Items from a dataset:
**********
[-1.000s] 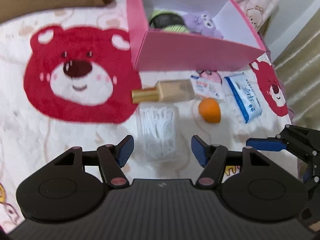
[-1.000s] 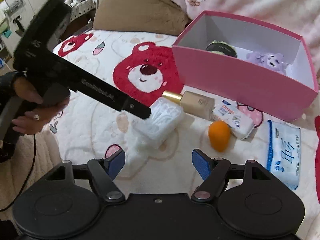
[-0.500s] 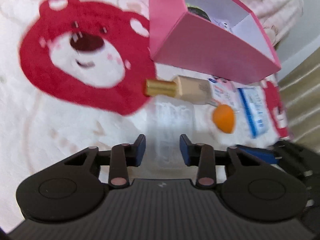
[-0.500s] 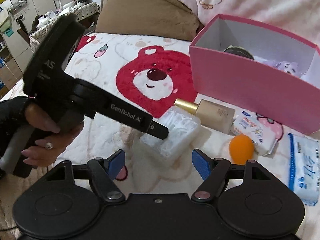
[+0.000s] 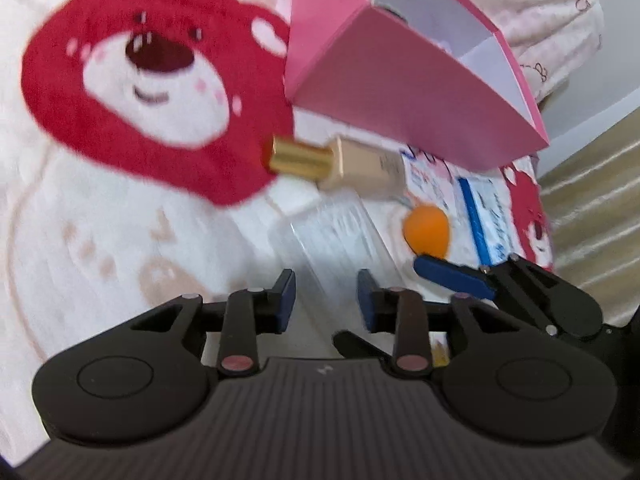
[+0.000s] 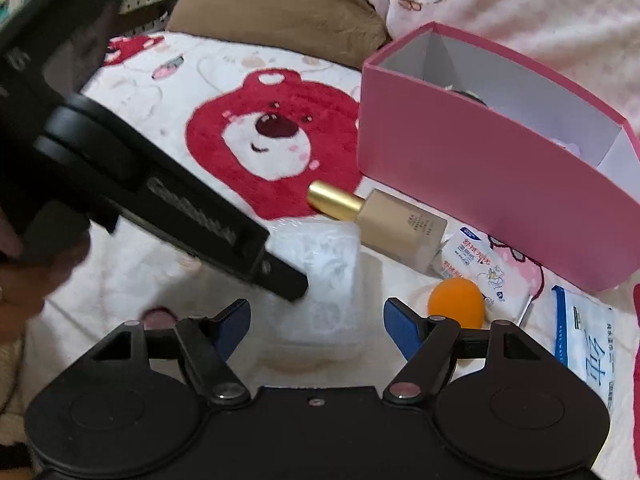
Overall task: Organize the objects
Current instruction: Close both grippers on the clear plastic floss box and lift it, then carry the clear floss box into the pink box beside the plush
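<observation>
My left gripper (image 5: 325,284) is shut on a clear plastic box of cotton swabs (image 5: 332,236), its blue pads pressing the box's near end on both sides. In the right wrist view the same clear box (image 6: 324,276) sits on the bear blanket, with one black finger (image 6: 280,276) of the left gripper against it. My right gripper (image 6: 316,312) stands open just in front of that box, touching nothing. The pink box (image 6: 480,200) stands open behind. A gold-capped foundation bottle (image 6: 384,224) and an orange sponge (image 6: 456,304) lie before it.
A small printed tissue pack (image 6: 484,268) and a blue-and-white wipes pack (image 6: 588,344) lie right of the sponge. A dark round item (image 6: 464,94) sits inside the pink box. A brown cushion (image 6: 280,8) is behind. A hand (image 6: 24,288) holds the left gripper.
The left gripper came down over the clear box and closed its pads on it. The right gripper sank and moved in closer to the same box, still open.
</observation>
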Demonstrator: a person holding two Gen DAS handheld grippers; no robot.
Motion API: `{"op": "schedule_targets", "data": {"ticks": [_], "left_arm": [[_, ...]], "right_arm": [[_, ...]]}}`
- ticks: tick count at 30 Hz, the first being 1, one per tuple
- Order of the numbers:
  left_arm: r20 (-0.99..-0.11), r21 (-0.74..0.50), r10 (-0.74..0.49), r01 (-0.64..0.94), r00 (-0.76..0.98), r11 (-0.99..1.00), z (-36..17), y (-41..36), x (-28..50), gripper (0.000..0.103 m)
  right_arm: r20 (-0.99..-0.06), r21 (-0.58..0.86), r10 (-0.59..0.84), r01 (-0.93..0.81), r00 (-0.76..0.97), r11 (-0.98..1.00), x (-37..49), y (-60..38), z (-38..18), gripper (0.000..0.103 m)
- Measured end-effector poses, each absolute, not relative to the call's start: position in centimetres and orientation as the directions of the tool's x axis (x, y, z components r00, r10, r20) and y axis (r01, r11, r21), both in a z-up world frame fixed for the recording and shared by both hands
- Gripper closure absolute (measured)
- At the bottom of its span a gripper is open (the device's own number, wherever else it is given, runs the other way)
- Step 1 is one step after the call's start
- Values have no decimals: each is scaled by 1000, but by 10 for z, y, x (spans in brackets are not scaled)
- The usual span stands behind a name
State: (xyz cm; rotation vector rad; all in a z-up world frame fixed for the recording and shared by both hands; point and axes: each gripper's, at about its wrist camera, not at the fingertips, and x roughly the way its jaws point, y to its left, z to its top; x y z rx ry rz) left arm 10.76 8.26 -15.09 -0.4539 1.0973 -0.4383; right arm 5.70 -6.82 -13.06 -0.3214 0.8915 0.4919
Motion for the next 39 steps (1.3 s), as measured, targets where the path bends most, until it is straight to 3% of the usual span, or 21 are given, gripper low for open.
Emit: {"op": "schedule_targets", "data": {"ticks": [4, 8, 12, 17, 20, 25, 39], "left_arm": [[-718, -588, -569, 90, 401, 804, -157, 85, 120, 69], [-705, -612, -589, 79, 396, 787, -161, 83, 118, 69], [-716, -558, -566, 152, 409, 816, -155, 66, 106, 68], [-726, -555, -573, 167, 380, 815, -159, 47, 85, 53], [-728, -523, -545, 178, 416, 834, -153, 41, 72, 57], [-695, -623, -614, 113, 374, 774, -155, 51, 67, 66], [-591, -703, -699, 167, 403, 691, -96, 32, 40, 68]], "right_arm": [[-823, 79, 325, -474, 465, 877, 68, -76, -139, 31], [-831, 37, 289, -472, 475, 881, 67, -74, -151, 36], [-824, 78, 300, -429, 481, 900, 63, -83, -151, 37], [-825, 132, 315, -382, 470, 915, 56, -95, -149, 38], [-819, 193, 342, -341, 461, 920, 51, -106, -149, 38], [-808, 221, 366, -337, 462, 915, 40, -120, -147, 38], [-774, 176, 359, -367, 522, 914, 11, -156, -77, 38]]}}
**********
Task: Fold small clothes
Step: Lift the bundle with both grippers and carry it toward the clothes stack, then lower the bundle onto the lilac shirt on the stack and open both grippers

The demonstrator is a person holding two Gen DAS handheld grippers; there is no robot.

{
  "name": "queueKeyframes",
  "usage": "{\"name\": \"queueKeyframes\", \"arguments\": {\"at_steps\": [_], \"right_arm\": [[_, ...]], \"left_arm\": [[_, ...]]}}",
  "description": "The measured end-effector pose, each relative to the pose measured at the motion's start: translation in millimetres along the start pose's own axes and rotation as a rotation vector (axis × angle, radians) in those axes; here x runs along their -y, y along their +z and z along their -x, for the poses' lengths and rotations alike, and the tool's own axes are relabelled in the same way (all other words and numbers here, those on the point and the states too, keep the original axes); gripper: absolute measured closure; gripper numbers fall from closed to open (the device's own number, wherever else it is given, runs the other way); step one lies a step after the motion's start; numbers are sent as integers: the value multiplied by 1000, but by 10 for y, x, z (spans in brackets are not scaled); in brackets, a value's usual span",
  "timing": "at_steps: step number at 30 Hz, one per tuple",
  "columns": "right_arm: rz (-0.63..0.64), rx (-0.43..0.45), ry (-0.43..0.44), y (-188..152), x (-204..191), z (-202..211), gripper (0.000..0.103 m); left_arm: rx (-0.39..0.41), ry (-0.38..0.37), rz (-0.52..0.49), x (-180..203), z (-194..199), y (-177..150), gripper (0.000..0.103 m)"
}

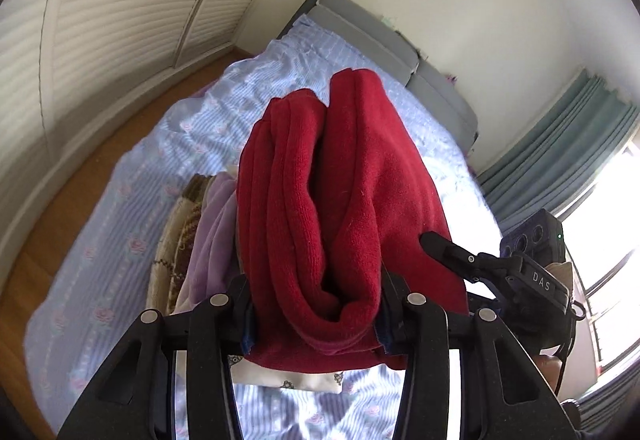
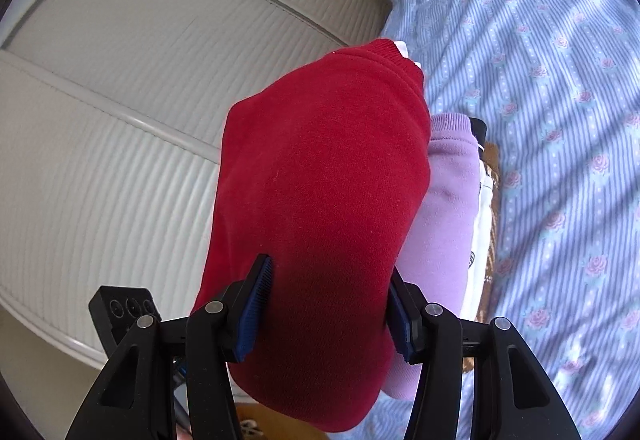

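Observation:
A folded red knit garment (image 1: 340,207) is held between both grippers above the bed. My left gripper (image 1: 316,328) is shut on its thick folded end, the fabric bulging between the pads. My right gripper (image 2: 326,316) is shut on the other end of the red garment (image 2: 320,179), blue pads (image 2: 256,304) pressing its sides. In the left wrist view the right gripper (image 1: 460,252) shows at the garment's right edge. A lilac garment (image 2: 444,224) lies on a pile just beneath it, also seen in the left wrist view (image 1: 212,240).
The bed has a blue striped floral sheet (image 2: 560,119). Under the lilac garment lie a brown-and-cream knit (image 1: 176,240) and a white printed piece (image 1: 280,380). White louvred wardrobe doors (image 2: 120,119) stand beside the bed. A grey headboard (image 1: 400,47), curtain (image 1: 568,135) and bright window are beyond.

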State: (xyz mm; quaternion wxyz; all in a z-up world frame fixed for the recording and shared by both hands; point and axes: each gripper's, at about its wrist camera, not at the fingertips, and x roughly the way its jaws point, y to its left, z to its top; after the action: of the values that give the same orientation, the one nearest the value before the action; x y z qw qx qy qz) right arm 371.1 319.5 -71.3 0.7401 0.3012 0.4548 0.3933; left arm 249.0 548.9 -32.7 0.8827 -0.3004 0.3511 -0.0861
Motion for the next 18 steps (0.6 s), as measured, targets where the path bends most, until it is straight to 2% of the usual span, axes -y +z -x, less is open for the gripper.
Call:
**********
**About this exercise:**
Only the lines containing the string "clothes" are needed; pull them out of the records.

**Result for this task:**
Task: Fold small clothes
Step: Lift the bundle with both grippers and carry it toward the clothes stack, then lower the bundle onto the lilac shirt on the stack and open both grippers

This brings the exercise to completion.